What is required –
Given the records below, the lines starting at the line with "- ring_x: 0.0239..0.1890" and ending at the line with "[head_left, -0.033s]" should be output exactly, both end lines kept and pictures left out.

*** Material provided ***

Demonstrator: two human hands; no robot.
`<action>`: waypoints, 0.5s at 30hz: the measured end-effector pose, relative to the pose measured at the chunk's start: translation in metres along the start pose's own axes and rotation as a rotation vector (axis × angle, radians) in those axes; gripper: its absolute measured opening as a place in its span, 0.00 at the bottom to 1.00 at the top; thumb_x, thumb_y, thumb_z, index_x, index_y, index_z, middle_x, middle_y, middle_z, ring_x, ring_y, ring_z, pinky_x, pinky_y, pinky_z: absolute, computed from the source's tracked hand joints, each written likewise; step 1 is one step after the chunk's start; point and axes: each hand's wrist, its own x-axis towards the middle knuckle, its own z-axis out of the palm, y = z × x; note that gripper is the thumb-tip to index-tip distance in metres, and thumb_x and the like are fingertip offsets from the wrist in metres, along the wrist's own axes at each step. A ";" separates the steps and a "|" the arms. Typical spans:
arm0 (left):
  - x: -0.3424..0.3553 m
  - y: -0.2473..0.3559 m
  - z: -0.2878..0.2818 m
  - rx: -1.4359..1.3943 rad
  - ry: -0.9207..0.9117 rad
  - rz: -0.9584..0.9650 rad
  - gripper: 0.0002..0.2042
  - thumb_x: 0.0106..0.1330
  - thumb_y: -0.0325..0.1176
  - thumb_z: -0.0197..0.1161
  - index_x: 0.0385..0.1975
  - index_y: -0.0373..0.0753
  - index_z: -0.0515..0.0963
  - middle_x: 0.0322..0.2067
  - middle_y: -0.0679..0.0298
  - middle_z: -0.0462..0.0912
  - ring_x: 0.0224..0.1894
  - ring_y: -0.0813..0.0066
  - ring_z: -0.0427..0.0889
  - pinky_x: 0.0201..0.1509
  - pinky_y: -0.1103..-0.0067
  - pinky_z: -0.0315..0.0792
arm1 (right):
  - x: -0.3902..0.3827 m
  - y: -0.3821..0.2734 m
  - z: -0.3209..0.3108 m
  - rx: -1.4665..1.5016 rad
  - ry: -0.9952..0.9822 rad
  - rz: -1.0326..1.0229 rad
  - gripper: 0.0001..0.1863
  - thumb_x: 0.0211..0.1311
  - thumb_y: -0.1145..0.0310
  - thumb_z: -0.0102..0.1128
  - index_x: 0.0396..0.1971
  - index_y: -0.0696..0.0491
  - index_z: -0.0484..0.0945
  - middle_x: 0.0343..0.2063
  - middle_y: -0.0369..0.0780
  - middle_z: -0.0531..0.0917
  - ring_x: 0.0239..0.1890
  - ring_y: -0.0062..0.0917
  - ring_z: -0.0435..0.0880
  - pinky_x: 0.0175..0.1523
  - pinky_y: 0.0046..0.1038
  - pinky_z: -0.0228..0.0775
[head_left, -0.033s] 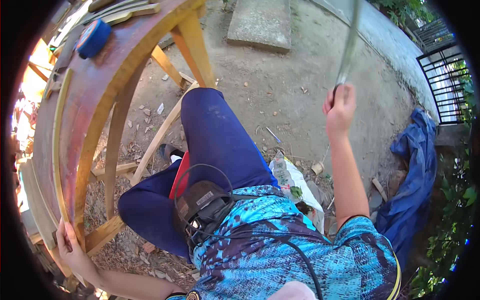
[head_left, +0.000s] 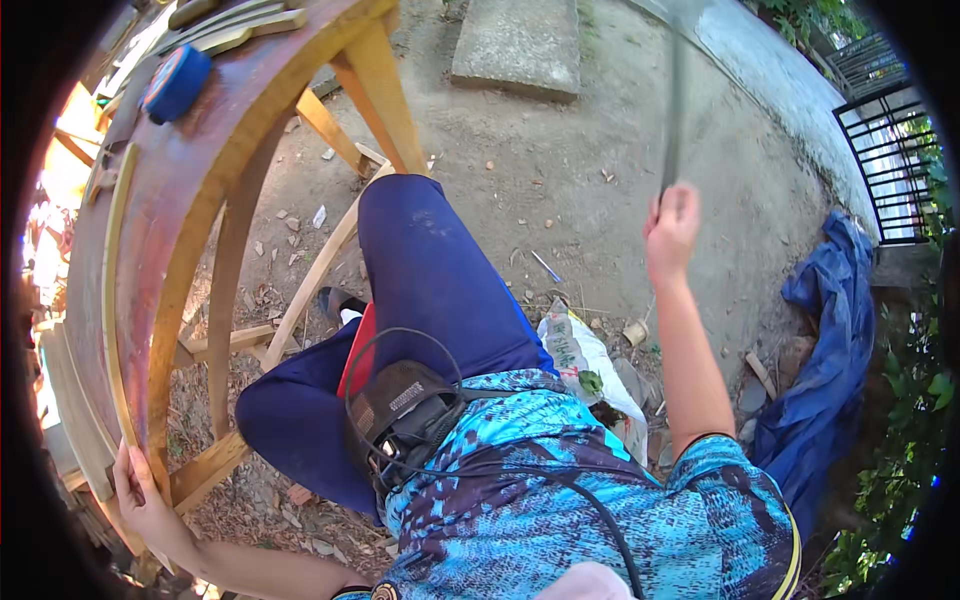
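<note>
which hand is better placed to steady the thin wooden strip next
Left, probably: the left hand is at the near end of the thin wooden strip, while the right hand is well away, holding a long, blurred thing.

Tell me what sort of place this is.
Probably an outdoor yard used as a makeshift work area: it shows bare dirt ground, a curved wooden workbench with wood strips on it, and green leaves near black metal bars.
</note>
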 end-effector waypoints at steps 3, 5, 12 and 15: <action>0.005 -0.003 -0.006 -0.048 -0.023 -0.041 0.18 0.78 0.38 0.64 0.60 0.33 0.82 0.43 0.67 0.82 0.45 0.83 0.76 0.51 0.84 0.69 | -0.022 0.139 -0.057 -0.646 0.048 0.020 0.08 0.77 0.67 0.54 0.41 0.56 0.75 0.30 0.46 0.84 0.35 0.36 0.85 0.41 0.38 0.76; 0.007 -0.003 -0.009 -0.050 -0.049 -0.031 0.18 0.78 0.38 0.64 0.61 0.34 0.82 0.44 0.68 0.81 0.45 0.83 0.76 0.52 0.83 0.69 | -0.042 0.201 -0.080 -0.891 -0.040 0.275 0.13 0.71 0.64 0.59 0.44 0.59 0.78 0.38 0.54 0.87 0.43 0.48 0.88 0.48 0.46 0.77; 0.016 0.059 -0.010 0.146 -0.189 0.035 0.22 0.80 0.39 0.61 0.69 0.39 0.75 0.48 0.66 0.79 0.49 0.78 0.76 0.58 0.78 0.70 | -0.070 0.287 -0.049 -0.821 0.012 0.716 0.26 0.61 0.50 0.63 0.38 0.63 0.86 0.41 0.57 0.89 0.47 0.51 0.89 0.55 0.45 0.77; 0.030 0.083 0.000 0.250 -0.152 0.051 0.23 0.81 0.42 0.59 0.72 0.44 0.73 0.54 0.62 0.80 0.53 0.72 0.77 0.63 0.75 0.69 | -0.052 0.299 -0.025 -0.719 0.028 0.673 0.28 0.59 0.47 0.65 0.37 0.62 0.86 0.39 0.56 0.89 0.45 0.49 0.89 0.53 0.44 0.77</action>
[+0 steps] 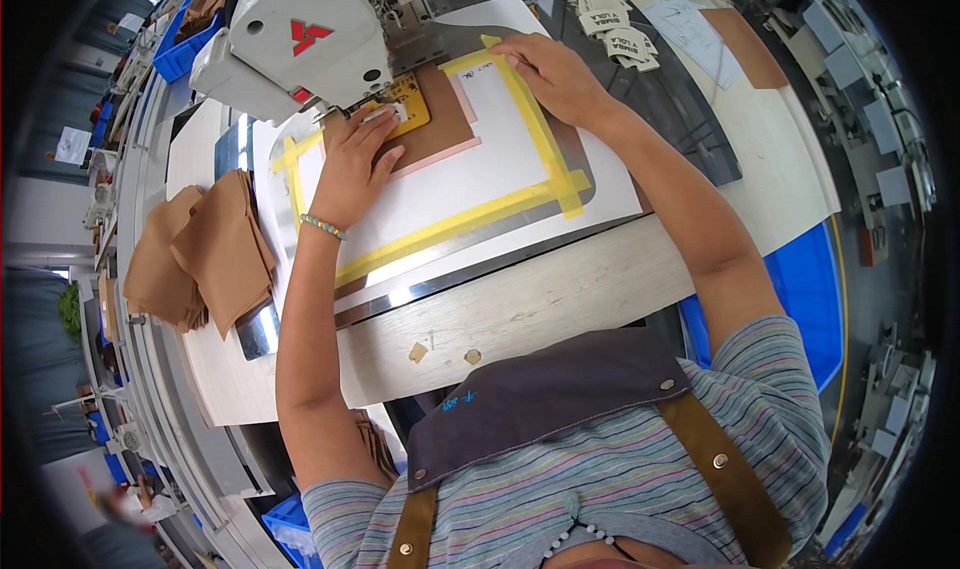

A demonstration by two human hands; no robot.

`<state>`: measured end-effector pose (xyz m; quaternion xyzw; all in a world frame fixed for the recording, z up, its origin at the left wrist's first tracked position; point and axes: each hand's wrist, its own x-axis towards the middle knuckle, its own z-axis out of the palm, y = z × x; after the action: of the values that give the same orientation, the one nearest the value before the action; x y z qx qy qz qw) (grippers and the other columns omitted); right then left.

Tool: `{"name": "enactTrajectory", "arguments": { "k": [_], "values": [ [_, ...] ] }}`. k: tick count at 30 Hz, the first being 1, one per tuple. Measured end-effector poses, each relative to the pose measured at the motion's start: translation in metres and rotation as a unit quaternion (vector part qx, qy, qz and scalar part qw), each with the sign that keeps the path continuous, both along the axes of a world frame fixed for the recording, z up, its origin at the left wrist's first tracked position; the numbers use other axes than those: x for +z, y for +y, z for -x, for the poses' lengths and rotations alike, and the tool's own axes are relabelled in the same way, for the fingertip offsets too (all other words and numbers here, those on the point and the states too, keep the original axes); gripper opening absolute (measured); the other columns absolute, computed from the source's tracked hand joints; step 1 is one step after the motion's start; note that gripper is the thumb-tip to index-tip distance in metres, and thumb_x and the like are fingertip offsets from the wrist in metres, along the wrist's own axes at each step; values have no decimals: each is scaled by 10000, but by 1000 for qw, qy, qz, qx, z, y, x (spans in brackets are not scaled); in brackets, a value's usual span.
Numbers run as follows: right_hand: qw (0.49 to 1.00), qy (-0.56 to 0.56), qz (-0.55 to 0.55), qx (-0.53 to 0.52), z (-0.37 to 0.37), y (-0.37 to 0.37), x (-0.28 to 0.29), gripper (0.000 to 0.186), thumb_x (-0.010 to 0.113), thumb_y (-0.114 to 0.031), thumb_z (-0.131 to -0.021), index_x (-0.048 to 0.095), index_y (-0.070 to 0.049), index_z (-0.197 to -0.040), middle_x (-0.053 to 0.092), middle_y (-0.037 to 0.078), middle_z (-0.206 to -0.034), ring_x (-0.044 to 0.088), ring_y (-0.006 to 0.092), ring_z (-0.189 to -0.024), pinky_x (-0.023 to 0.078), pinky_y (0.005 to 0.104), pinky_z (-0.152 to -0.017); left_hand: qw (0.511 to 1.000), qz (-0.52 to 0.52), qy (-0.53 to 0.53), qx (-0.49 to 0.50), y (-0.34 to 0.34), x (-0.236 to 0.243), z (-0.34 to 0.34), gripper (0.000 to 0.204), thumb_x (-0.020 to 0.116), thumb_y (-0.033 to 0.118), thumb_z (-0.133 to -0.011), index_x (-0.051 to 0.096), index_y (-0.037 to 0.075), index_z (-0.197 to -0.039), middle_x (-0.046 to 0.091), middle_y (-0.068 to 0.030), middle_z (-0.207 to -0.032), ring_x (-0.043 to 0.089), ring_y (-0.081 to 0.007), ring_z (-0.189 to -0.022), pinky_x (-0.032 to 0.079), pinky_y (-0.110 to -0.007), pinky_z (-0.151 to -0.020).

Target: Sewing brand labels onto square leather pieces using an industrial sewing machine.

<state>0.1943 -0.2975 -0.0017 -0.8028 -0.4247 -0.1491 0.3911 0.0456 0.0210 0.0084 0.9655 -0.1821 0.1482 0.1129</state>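
The white sewing machine head stands over a brown flat piece with pink edging strips. That piece lies on a white sheet framed in yellow tape. My left hand, a beaded bracelet at its wrist, rests flat with fingers stretched beside the needle area. Its fingertips touch a yellow plate on the brown piece; what lies beneath them is hidden. At the sheet's far right corner, my right hand lies with slightly bent fingers on the tape, holding nothing visible.
Brown cut pieces are stacked at the left of the table. White printed labels lie at the far right, near a paper drawing and a brown panel. A blue bin stands below the table's right edge.
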Motion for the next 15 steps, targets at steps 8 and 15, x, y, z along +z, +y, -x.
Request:
{"name": "enactTrajectory", "arguments": {
  "k": [8, 15],
  "values": [
    [1000, 11, 8, 4, -1, 1, 0, 315, 486, -217, -1118, 682, -51, -1302, 690, 139, -1302, 623, 334, -1203, 485, 424, -1042, 1000, -10, -2, -1, 3, 0, -1, 388, 667, 239, -1012, 689, 10, -1324, 655, -117, -1447, 508, -365, -1421, 392, -465, -1199],
    [1000, -5, 3, 3, -2, 1, 1, 337, 480, -244, -1122, 681, -43, -1302, 688, 141, -1314, 616, 341, -1218, 476, 426, -1059, 1000, 2, -7, -5, 2, 0, -4, 375, 669, 231, -1012, 691, 11, -1315, 654, -121, -1444, 512, -355, -1423, 402, -454, -1191]
  ]
}}
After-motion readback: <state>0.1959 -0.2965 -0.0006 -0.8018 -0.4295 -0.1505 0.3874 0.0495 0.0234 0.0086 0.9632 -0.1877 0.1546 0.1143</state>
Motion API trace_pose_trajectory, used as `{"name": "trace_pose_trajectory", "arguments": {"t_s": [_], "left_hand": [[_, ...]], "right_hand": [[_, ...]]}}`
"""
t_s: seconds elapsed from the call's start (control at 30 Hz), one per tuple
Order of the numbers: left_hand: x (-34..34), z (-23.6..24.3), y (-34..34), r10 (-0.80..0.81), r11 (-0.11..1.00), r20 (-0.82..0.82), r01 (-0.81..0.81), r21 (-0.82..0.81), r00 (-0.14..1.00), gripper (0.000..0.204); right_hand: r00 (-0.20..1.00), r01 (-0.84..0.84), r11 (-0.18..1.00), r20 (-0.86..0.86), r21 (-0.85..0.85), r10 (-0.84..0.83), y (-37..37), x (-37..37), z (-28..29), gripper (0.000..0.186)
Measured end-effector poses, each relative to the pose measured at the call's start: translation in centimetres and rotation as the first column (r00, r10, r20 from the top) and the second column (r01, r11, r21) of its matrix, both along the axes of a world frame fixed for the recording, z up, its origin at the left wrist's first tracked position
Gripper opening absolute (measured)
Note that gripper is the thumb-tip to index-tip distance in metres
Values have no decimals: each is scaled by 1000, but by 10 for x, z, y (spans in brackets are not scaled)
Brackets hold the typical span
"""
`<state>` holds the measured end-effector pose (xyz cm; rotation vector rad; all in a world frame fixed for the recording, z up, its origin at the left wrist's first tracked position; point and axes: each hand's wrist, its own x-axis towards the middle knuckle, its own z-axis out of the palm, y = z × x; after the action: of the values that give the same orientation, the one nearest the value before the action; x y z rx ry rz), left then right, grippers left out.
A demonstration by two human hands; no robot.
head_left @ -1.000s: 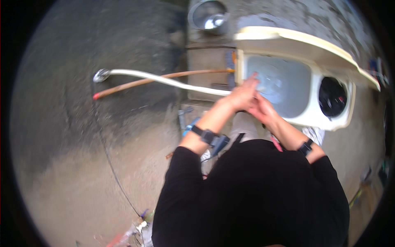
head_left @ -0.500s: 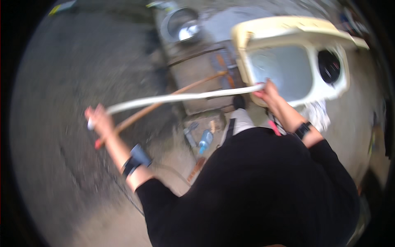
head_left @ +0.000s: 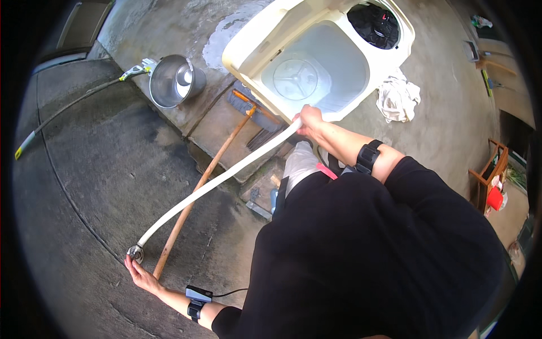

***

Answer space –
  - ring_x: 0.0239..0.1890
  - ring_y: -0.0062..0.0917
  - ring_z: -0.0435..0.0880
  - pinky_x: 0.0175..0.1523
  - pinky_y: 0.0046..0.1038
  - pinky_z: -0.0228..0.0775
[head_left, -0.033s] 

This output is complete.